* **What is expected**: Nothing outside the range is wanted. Repeat exactly the lines below from the one with "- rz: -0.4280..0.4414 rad" through the one with "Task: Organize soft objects".

___ Given material ___

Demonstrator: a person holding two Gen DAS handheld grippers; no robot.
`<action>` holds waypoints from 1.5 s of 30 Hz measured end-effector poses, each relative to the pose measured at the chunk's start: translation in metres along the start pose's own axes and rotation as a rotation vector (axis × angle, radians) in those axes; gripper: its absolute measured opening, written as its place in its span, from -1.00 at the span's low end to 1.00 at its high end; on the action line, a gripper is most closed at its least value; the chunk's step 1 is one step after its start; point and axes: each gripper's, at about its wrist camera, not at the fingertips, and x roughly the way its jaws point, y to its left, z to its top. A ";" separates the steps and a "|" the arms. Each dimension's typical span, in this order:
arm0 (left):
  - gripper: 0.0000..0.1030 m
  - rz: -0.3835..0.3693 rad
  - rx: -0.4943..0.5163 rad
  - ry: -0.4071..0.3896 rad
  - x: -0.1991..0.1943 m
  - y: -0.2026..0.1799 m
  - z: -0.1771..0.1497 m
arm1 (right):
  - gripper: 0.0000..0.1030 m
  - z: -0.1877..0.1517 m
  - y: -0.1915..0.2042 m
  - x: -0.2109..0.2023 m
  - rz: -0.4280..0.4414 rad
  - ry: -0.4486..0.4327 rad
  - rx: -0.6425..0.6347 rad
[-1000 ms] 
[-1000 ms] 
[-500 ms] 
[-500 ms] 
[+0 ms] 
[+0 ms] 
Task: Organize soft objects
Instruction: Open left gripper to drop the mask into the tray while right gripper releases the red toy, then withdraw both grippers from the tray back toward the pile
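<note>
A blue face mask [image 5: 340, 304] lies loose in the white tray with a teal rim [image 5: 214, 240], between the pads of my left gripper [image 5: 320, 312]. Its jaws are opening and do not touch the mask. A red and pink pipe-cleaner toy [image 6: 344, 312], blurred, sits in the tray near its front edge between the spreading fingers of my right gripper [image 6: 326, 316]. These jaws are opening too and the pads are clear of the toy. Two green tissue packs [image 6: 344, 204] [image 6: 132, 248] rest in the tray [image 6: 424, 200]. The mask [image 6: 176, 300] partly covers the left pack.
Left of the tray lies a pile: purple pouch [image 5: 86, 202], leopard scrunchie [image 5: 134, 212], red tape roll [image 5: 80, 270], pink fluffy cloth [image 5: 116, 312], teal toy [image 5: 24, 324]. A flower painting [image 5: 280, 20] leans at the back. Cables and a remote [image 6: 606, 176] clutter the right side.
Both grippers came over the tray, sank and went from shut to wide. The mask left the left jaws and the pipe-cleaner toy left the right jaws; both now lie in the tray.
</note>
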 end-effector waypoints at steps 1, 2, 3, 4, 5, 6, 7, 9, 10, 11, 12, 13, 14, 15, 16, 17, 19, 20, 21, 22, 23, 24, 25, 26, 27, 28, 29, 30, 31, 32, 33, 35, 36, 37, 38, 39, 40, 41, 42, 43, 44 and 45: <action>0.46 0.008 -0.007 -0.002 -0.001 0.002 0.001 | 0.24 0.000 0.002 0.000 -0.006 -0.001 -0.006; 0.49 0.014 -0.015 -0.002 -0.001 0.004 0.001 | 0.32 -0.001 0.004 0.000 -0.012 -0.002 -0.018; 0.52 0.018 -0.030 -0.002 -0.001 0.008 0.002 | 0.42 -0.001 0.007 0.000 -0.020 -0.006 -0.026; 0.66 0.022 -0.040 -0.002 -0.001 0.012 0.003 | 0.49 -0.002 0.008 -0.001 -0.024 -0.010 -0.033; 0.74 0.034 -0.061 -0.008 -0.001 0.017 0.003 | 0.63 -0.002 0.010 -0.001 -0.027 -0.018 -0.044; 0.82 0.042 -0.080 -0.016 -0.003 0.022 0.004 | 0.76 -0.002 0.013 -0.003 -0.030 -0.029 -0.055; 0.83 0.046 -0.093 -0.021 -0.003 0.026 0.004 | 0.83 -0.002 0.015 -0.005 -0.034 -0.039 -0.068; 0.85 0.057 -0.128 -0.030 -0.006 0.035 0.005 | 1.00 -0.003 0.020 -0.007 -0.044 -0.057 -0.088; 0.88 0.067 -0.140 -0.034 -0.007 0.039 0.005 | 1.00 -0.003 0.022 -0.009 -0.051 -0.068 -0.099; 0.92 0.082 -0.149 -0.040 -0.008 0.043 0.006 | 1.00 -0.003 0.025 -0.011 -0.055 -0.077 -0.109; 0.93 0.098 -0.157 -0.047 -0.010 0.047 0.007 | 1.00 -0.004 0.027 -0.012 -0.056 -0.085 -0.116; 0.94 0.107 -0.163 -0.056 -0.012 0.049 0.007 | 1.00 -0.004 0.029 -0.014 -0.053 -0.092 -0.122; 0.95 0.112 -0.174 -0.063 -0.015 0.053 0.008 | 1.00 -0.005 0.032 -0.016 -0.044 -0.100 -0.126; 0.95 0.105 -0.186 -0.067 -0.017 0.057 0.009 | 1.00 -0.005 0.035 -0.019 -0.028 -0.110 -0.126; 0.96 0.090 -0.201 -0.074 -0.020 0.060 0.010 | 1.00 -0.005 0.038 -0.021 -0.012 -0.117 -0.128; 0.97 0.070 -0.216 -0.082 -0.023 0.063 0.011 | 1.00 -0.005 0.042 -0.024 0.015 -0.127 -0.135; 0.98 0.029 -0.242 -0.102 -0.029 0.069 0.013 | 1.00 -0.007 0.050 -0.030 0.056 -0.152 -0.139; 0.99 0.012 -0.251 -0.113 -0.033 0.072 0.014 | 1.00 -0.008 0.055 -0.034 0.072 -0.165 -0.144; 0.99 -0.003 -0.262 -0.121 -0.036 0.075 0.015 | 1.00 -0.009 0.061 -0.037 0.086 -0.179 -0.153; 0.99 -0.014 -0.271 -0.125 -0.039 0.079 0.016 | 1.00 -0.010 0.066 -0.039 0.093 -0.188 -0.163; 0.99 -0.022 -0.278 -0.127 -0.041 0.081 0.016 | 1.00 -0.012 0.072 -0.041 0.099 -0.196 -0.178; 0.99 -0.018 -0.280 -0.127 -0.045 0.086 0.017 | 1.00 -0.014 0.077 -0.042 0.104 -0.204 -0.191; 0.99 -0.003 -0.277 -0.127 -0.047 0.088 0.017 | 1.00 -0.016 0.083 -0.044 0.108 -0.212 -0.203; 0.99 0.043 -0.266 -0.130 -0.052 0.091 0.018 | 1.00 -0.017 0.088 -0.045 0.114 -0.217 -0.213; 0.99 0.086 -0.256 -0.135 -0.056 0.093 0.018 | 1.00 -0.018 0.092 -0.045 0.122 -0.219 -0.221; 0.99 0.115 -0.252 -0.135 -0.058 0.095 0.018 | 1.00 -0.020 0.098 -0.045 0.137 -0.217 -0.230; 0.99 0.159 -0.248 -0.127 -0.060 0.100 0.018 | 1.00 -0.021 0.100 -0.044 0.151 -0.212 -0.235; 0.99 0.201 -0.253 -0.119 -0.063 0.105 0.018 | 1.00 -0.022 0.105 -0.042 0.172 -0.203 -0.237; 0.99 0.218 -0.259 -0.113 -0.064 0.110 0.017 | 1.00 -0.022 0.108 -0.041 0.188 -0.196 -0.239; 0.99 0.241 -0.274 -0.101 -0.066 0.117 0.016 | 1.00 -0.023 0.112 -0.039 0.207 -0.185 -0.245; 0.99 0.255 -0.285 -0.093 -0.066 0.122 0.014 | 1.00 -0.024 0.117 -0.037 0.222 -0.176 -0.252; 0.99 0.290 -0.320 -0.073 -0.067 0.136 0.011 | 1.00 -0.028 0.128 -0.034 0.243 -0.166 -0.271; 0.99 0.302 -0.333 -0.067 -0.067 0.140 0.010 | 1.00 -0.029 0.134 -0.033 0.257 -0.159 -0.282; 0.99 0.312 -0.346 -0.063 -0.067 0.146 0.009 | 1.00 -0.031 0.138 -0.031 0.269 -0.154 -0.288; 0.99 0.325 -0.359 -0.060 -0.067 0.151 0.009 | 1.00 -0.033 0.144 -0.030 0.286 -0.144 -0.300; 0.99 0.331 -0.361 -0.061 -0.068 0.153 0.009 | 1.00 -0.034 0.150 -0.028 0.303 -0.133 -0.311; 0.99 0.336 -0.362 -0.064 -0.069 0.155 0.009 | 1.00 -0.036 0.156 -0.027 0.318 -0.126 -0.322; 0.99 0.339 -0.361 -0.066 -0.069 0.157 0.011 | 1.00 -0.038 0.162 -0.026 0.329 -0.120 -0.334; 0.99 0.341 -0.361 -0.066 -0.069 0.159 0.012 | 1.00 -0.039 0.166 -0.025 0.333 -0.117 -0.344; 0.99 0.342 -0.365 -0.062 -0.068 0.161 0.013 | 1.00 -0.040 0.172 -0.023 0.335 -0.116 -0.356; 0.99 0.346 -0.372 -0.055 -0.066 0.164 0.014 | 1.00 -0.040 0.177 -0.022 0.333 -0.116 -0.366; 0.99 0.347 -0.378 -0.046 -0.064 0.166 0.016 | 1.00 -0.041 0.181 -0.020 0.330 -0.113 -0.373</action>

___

* **Problem solution**:
  - rz: -0.4280..0.4414 rad
  - ry: -0.4486..0.4327 rad
  - rx: -0.6425..0.6347 rad
[-1000 ms] 
[-1000 ms] 
[-500 ms] 
[-500 ms] 
[+0 ms] 
[+0 ms] 
Task: Organize soft objects

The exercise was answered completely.